# DESCRIPTION OF THE TASK:
Extract, from the records beneath this instruction, each line that contains the word "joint".

___ RECORD EXCERPTS

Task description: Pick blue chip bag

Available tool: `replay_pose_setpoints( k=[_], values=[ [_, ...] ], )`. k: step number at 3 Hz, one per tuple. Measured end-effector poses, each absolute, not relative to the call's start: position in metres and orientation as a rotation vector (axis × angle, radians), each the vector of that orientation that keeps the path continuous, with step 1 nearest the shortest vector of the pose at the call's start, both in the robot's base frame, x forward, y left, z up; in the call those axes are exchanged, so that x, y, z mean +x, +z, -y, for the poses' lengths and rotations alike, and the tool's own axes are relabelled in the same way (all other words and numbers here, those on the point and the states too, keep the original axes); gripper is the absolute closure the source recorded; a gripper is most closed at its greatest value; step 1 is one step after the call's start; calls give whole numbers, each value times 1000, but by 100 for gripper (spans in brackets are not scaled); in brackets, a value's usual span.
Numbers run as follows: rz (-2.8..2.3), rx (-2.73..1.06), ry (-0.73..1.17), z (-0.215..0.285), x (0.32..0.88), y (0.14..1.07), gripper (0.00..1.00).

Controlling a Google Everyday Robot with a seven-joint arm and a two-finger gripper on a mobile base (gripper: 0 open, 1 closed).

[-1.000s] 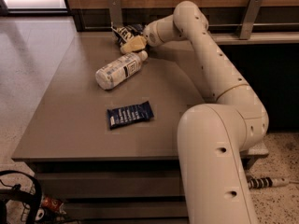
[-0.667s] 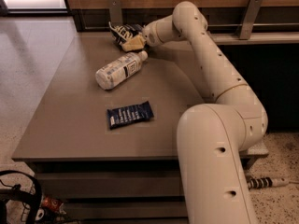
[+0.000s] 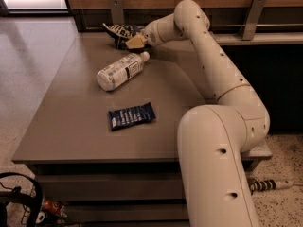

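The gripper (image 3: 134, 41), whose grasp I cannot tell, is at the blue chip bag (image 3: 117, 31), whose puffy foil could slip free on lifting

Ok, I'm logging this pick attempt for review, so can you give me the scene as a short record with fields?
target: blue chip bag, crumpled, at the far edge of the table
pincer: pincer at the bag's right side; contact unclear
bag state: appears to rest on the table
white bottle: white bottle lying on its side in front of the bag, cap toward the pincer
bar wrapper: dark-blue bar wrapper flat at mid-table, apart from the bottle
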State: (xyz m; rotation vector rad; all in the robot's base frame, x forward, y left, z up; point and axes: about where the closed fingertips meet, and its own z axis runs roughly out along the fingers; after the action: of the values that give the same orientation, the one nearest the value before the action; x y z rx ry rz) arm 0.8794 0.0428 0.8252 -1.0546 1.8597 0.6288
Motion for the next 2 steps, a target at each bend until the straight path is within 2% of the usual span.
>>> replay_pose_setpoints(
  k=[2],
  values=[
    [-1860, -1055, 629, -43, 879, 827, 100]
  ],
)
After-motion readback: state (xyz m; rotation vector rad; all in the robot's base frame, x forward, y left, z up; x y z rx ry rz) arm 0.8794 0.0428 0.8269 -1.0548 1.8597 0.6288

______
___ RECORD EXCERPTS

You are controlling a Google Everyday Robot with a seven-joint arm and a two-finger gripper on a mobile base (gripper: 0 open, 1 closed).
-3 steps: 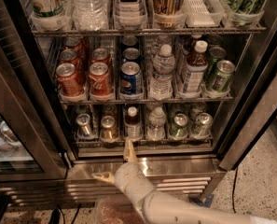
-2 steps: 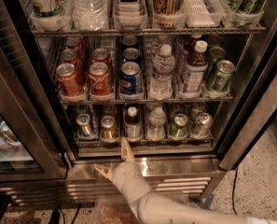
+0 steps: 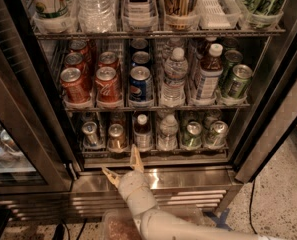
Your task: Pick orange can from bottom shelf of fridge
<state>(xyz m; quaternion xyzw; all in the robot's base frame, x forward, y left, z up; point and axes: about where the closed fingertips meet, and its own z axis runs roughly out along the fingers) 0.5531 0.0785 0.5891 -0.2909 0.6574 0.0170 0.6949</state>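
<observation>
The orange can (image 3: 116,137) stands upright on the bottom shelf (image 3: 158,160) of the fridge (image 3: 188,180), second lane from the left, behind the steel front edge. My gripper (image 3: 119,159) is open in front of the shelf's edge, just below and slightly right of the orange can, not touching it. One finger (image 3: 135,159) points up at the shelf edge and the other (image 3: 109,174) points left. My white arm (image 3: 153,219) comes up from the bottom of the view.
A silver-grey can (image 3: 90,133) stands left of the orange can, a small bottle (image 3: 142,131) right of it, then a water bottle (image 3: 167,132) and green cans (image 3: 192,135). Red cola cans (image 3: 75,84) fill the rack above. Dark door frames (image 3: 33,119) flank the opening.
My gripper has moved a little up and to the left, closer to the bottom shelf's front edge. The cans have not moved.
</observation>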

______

# RESULT:
Controlling a Google Everyday Robot with a seven-joint arm and a two-finger gripper on a mobile base (gripper: 0 open, 1 closed).
You are controlling a Google Everyday Robot with a seven-joint arm and a two-finger gripper on a mobile base (gripper: 0 open, 1 closed).

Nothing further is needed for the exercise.